PROBLEM TO SOLVE
Lines with "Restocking": state how many there are in the records below, and nothing else.

(Stored data)
/---

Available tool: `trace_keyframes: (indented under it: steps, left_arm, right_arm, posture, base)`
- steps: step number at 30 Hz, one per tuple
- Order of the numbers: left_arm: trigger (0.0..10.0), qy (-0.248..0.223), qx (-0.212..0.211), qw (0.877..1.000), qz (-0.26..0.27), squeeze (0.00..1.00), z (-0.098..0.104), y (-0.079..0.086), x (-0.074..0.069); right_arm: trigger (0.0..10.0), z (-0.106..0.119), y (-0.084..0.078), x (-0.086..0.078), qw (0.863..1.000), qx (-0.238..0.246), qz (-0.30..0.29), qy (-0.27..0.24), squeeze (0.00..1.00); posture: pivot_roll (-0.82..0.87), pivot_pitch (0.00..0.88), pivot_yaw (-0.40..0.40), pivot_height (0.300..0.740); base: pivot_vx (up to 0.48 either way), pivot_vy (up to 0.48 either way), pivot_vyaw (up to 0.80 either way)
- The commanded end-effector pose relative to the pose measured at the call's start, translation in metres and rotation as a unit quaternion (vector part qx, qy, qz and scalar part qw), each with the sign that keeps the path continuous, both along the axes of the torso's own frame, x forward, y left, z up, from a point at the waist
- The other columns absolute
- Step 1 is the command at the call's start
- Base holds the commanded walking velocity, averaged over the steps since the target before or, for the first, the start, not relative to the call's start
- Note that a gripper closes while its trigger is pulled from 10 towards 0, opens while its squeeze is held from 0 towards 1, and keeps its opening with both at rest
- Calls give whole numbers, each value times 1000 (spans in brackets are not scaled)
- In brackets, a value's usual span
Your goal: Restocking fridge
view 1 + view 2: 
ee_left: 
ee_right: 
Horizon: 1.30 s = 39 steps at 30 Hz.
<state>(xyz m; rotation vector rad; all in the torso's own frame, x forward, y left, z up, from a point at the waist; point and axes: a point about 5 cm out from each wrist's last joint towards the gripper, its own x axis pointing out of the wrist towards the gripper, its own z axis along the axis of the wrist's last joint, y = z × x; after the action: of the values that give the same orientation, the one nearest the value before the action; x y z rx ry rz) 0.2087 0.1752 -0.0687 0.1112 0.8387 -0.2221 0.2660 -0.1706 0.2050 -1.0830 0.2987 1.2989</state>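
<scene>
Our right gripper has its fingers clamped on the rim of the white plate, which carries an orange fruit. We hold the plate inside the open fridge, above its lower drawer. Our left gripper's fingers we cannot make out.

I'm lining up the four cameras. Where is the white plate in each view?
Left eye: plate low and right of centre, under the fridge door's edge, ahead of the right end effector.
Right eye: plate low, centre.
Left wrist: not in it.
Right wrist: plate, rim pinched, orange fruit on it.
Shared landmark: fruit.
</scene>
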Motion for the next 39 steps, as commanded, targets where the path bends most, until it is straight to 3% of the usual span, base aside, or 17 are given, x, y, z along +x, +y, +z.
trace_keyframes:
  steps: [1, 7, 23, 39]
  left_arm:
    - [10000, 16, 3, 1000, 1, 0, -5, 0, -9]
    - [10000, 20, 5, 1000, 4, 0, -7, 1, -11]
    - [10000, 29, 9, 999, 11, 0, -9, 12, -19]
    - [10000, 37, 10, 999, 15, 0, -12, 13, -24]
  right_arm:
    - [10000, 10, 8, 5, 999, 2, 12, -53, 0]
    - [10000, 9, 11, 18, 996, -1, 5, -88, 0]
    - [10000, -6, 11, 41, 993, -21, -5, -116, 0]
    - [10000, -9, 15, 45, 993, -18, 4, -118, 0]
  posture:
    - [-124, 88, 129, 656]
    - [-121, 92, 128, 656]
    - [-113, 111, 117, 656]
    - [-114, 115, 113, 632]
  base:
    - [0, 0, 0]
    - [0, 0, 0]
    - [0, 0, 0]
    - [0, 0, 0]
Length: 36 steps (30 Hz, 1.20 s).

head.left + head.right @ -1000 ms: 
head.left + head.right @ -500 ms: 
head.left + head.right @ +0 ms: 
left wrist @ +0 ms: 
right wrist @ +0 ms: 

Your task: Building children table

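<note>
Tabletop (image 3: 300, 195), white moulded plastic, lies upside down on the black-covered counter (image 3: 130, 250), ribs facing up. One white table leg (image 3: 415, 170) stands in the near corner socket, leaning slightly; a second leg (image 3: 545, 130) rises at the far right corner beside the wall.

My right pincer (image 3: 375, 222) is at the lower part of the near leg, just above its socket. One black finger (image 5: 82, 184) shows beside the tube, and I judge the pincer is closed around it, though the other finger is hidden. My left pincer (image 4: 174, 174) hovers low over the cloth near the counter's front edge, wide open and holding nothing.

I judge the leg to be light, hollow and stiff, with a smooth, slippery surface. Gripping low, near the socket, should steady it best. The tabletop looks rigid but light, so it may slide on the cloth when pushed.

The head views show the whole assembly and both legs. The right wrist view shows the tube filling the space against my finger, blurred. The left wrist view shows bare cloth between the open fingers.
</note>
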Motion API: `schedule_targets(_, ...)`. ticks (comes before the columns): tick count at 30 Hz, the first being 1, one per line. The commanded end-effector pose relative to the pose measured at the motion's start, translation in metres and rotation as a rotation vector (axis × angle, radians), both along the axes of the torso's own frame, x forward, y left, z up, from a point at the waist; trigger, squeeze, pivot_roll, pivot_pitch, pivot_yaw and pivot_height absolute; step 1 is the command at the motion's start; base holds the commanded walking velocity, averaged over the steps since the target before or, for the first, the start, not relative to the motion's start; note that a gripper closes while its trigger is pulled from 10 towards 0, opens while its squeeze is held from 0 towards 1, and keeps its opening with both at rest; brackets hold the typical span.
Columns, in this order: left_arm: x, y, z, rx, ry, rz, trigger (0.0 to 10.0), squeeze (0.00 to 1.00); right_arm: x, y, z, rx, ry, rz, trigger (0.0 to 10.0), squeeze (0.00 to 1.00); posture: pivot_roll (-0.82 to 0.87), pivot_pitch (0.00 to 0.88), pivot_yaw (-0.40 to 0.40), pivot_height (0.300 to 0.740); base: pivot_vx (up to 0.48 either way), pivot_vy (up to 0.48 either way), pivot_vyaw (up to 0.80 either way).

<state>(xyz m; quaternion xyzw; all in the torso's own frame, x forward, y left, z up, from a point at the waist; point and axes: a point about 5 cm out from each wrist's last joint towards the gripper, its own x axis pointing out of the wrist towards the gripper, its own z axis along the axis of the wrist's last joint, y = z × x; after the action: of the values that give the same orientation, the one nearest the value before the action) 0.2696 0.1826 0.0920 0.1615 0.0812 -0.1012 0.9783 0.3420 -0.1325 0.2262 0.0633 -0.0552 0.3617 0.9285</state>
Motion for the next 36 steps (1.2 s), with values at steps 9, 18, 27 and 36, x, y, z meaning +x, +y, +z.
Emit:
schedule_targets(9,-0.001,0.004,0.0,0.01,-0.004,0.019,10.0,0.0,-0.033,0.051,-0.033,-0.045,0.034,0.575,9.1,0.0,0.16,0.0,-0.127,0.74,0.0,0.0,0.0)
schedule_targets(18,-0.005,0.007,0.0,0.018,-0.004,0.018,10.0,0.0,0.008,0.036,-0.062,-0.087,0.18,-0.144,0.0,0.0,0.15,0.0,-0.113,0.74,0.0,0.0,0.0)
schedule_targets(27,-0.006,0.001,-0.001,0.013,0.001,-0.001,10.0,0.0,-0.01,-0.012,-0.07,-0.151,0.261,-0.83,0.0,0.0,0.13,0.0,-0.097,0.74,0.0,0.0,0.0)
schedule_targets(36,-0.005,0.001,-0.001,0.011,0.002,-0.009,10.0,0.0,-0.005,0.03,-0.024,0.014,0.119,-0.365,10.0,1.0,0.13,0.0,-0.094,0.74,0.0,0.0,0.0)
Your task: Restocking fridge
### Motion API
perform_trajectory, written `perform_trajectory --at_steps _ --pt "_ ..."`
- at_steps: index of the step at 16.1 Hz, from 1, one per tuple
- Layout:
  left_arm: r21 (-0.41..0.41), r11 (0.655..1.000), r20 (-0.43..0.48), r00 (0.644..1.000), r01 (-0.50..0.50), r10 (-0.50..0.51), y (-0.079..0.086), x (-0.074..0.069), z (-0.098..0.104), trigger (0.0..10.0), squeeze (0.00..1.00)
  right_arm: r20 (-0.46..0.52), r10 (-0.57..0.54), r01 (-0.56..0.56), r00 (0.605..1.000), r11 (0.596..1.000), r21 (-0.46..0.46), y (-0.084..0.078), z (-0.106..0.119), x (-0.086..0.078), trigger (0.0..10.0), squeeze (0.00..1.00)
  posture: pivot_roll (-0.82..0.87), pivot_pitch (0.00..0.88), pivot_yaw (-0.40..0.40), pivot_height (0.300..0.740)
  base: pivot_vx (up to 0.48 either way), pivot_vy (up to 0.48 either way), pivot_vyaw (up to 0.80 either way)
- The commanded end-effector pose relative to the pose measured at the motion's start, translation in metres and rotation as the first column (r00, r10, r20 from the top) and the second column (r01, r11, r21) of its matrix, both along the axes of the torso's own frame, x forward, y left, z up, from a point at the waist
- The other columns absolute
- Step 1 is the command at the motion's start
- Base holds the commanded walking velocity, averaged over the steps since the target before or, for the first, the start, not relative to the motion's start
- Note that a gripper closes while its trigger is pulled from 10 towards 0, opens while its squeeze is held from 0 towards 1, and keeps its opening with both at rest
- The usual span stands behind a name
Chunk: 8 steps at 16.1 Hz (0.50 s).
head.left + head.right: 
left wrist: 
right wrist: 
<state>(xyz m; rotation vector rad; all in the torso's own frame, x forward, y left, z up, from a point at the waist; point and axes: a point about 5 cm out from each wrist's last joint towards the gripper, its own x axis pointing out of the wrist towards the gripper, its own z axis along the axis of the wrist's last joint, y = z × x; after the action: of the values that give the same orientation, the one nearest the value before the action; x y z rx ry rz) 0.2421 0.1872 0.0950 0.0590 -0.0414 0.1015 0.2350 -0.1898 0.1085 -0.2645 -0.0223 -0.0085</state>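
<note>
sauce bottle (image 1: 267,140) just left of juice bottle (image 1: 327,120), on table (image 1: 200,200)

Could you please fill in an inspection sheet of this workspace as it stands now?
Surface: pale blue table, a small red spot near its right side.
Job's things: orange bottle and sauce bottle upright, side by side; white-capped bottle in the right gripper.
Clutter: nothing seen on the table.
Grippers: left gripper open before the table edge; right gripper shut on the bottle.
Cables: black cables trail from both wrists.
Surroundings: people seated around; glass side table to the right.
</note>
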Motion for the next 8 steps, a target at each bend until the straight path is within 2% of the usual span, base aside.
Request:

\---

COMPLETED TASK
2